Estas cuatro viñetas únicamente representan un grupo reducido de manifestaciones que están exhibiendo (y que exhibirán) niñas y niños en su regreso a clases presenciales. Las conductas regresivas (Esteban muestra comportamientos de años anteriores que ya había superado), la agresión (Rodrigo golpea a sus compañeros), el comportamiento desafiante y negativista (Rodrigo reta a sus padres y rechaza toda petición), el retraimiento (Gabriela no interactúa con las y los demás) y la evitación (Sofía elude enfrentarse al estímulo fóbico o que le genera temor) son solo una pequeña exposición del gran abanico de conductas que podrían observar madres, padres y docentes ahora que niñas y niños regresan al salón de clases. Son modos que tiene el cerebro y la mente para «defenderse» y «guarecerse» ante lo que perciben como amenazas del entorno; en este caso, el regreso a clases, al ser un cambio a la rutina establecida por dos años y al incorporar variables que se habían suspendido, como la socialización in vivo, se convierte en una situación estresante para muchas niñas y muchos niños.
Las conductas regresivas invitan a que sean otras personas las que cumplan la función protectora, las que se encarguen de brindar el soporte necesario ante cualquier peligro. La agresión es una demostración de poder que sirve como vía para «descargar» de forma inmediata emociones que se vivencian como negativas. El comportamiento desafiante y negativista es, precisamente, una provocación y un rechazo a la autoridad (madres, padres, docentes) por una fuerte inconformidad percibida tanto en el aula como en el hogar. El retraimiento es una manera de replegarse y refugiarse en uno mismo, como si nos resguardásemos en una gruta o caverna. Y la evitación es un artilugio evolutivo que nos motiva a rehuirle a aquellas circunstancias, personas, objetos, etc., que consideramos nocivos y aversivos.

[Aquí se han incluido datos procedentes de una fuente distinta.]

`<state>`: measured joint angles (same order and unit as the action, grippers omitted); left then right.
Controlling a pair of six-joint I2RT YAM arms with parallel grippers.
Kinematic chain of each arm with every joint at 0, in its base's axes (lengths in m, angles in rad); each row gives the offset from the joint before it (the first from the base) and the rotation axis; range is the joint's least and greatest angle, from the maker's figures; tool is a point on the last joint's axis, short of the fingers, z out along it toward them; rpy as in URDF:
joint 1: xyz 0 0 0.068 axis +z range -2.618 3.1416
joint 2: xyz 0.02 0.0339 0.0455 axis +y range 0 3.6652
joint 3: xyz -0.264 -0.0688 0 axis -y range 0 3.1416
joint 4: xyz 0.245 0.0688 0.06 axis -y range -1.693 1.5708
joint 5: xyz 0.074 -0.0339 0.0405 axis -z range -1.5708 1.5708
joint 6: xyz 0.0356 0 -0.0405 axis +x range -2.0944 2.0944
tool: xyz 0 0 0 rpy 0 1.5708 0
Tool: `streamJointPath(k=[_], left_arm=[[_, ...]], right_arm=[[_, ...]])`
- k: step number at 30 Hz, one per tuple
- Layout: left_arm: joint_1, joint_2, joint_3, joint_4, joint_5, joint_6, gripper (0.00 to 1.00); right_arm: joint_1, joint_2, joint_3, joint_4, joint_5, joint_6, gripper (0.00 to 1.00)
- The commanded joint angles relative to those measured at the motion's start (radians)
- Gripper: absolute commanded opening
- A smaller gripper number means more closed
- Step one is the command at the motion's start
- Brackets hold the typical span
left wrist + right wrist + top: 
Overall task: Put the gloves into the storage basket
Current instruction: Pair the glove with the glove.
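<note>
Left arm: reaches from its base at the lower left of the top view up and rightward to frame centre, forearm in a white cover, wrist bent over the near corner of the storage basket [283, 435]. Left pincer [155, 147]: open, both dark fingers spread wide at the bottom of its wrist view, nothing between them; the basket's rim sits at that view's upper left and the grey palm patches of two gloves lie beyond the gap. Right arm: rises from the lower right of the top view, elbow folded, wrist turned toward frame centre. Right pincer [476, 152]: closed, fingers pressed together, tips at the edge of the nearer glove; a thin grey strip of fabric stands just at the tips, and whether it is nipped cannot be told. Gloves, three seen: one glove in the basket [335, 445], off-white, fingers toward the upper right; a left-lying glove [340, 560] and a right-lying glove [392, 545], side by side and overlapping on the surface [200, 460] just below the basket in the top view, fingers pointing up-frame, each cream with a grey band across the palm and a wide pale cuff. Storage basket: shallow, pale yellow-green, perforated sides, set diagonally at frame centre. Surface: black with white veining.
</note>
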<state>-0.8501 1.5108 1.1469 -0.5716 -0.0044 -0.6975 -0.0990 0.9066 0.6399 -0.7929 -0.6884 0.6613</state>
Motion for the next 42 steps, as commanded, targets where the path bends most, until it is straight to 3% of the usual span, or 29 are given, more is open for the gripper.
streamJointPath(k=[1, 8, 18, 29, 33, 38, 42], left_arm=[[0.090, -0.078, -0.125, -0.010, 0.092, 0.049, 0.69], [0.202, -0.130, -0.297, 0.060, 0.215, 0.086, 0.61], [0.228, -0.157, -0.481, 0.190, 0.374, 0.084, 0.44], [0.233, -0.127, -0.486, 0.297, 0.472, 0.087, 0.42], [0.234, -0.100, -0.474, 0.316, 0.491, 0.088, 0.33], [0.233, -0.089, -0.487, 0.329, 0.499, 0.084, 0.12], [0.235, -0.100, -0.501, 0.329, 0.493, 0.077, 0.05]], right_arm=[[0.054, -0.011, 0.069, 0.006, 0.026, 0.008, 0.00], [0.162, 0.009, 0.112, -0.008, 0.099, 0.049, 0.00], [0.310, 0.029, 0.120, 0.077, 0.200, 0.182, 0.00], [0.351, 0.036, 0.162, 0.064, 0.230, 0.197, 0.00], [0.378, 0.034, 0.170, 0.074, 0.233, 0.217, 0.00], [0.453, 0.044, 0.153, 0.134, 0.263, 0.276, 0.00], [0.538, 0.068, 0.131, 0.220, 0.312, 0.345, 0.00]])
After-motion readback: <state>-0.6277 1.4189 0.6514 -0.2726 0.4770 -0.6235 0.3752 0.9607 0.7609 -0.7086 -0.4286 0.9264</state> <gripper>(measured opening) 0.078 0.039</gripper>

¿Qué hacer ante estos pedidos de ayuda? Siempre que se pueda, se debe buscar el apoyo de una o un psicoterapeuta para que ayude, a las niñas y los niños, a resolver aquello que les causa malestar emocional —los padres, en la mayoría de casos, también deben modificar patrones de crianza y comportamiento con el sostén de la terapia—. Sin embargo, desde nuestro lugar como docentes, madres, padres, abuelas, abuelos, tías, tíos, cuidadoras y cuidadores, etc., podemos fungir como «auxiliares emocionales», es decir, como agentes capaces de recibir lo que les sucede a las niñas y los niños, y traducirlo en una lengua más comprensible para ellas y ellos. Con este fin, es fundamental que desarrollemos nuestra capacidad para observar si se exterioriza algún cambio de conducta; para escucharlas y escucharlos sin presionar y sin juzgar; para motivar la expresión de sus emociones, miedos y frustraciones a través del juego, el arte y la conversación; para hacerles sentir que las y los comprendemos, que es válido lo que sienten y que estamos para apoyarlas y apoyarlos; y para explicarles, de un modo muy asequible, por qué podrían estar sintiéndose así —los cuentos y las historias ayudan a representar escenas de la realidad—. Con estas estrategias es probable que lo que era un cúmulo de nudos emocionales para las niñas y los niños, se convierta en un ovillo de hilos ordenados y dispuestos diligentemente.